### Task directions:
Please give the entries below again exactly, omitting every picture.

====== Given information ======

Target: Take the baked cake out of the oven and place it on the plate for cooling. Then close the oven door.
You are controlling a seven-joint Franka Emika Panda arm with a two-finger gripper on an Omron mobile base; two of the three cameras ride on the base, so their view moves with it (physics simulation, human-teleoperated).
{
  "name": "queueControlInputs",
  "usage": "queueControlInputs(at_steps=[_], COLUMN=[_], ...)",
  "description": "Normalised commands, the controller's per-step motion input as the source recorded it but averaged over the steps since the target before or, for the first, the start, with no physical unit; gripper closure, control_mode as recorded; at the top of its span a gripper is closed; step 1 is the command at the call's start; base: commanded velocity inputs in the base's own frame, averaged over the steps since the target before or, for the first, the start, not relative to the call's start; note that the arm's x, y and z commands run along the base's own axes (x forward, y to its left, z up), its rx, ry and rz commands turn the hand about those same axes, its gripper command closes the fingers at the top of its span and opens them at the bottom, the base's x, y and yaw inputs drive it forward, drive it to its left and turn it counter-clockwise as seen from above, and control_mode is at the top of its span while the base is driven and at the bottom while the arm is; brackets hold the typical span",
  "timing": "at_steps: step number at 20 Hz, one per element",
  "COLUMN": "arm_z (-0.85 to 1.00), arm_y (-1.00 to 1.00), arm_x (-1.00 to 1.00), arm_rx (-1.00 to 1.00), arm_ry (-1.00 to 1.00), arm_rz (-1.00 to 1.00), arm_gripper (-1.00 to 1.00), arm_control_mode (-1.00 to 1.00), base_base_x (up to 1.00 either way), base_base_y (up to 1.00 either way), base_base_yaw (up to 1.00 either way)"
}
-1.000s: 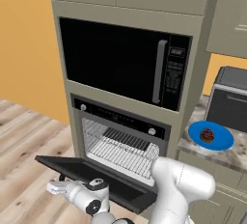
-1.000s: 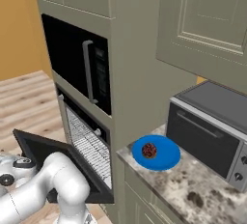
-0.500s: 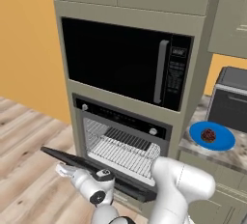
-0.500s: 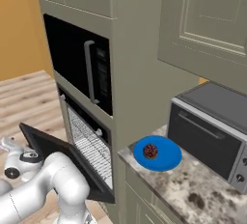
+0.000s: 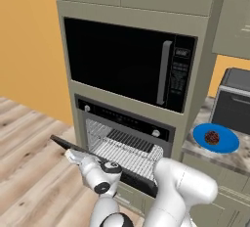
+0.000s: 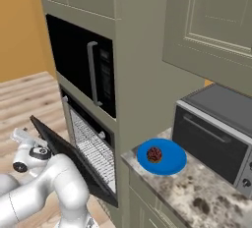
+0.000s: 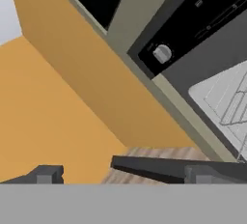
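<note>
Speckled brown baked cake (image 6: 154, 154) sits on the flat round blue plate (image 6: 173, 164) on the mottled stone counter (image 6: 206, 200); gripper (image 7: 118, 174) spread wide, empty, beside the half-lowered dark-glass oven door (image 5: 131, 176) below the oven (image 5: 128, 118) with wire racks (image 5: 124, 152).

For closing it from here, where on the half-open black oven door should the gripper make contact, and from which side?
Probably the free front edge of the wide black dark-glass oven door, pushed from underneath rather than pinched. The panel is bottom-hinged and hangs tilted outward from the built-in black wall oven, so an upward shove swings it shut. The two-finger gripper sits just below that outer edge in the left base view; whether they touch is unclear.
</note>
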Motion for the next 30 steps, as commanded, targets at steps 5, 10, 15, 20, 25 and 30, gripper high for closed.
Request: queueControlInputs(at_steps=[5,10,15,20,25,30], arm_z=[-0.6,-0.69,-0.79,-0.83,-0.71,-0.54], arm_y=[-0.35,-0.37,-0.43,-0.39,-0.24,0.11], arm_x=[0.22,0.18,0.21,0.29,0.37,0.44], arm_rx=[-0.18,-0.16,-0.14,-0.15,-0.18,-0.18], arm_ry=[-0.11,-0.1,-0.09,-0.07,-0.07,-0.17], arm_rz=[-0.73,-0.74,-0.73,-0.69,-0.68,-0.49], arm_gripper=[-1.0,-1.0,-1.0,-1.0,-1.0,-1.0], arm_control_mode=[-1.0,-1.0,-1.0,-1.0,-1.0,-1.0], base_base_x=[0.0,0.0,0.0,0.0,0.0,0.0], base_base_y=[0.0,0.0,0.0,0.0,0.0,0.0], base_base_yaw=[0.0,0.0,0.0,0.0,0.0,0.0])
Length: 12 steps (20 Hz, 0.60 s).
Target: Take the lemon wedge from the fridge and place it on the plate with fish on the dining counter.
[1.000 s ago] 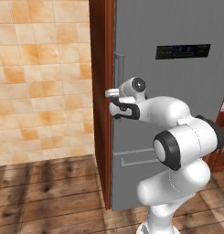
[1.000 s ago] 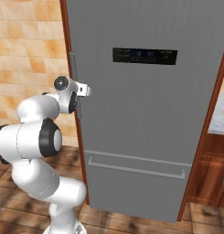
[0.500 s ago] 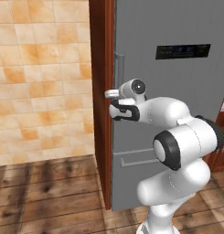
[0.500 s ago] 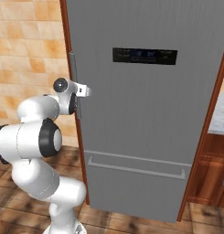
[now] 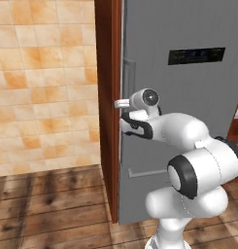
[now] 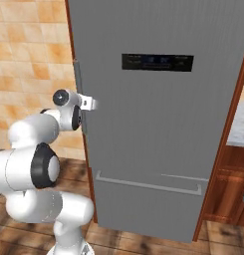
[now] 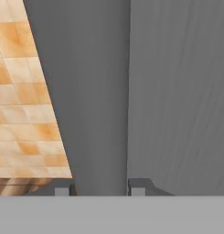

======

### Exercise result:
Target: Take the baked cake out of the oven and place it on the plate for cooling. Then close the oven door.
You are controlling a seven-joint Franka Emika Panda arm with a two-finger gripper on an Omron mobile base; two of the three cameras ride on the base, so their view moves with it (physics simulation, human-teleoperated).
{
  "name": "queueControlInputs",
  "usage": "queueControlInputs(at_steps=[_], COLUMN=[_], ...)",
  "description": "Normalised commands, the controller's per-step motion input as the source recorded it but averaged over the steps since the target before or, for the first, the start, with no physical unit; gripper closure, control_mode as recorded; at the top of its span a gripper is closed; step 1 is the command at the call's start; base: commanded velocity inputs in the base's own frame, averaged over the steps since the target before or, for the first, the start, not relative to the call's start; note that the arm's x, y and z commands run along the base's own axes (x forward, y to its left, z up), its rx, ry and rz commands turn the hand about those same axes, its gripper command closes the fingers at the top of its span and opens them at the bottom, the base's x, y and yaw inputs drive it forward, drive it to its left and turn it counter-clockwise as seen from above, and control_mode is at the top of its span while the base is driven and at the bottom while the arm is; brackets hold the typical span",
  "timing": "at_steps: step number at 20 Hz, one per element",
  "COLUMN": "arm_z (-0.85 to 1.00), arm_y (-1.00 to 1.00), arm_x (-1.00 to 1.00), arm_rx (-1.00 to 1.00), arm_ry (-1.00 to 1.00), arm_rz (-1.00 to 1.00), arm_gripper (-1.00 to 1.00), arm_control_mode (-1.00 to 1.00), base_base_x (up to 1.00 either way), base_base_y (up to 1.00 either way), base_base_yaw (up to 1.00 either way)"
}
-1.000s: 
-1.000s: 
-0.500s: 
-0.500s: 
+0.000s: 
+0.000s: 
+0.000s: 
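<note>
Speckled brown baked cake (image 6: 154, 154) sits on the flat round blue plate (image 6: 173, 164) on the mottled stone counter (image 6: 206, 200); gripper (image 7: 118, 174) spread wide, empty, beside the half-lowered dark-glass oven door (image 5: 131, 176) below the oven (image 5: 128, 118) with wire racks (image 5: 124, 152).

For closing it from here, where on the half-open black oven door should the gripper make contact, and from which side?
Probably the free front edge of the wide black dark-glass oven door, pushed from underneath rather than pinched. The panel is bottom-hinged and hangs tilted outward from the built-in black wall oven, so an upward shove swings it shut. The two-finger gripper sits just below that outer edge in the left base view; whether they touch is unclear.
</note>
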Motion for the next 30 steps, as commanded, targets at steps 5, 10, 15, 20, 25 and 30, gripper high for closed.
Request: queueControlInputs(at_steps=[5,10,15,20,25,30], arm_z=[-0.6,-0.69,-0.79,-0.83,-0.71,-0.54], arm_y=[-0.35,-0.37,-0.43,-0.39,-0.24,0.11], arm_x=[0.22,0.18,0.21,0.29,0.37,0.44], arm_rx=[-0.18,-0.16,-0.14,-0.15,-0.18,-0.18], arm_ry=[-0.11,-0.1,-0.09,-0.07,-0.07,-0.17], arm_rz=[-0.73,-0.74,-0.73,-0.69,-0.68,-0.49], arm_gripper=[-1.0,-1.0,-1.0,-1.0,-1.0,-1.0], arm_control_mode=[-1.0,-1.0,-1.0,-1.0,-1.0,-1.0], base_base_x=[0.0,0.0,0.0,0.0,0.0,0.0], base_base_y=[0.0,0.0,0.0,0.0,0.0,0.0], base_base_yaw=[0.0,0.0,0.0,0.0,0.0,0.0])
Length: 12 steps (20 Hz, 0.60 s).
Target: Take the lemon wedge from the fridge and place it on the plate with fish on the dining counter.
[1.000 s ago] 
[1.000 s ago] 
[0.500 s ago] 
[0.500 s ago] 
[now] 
[now] 
[now] 

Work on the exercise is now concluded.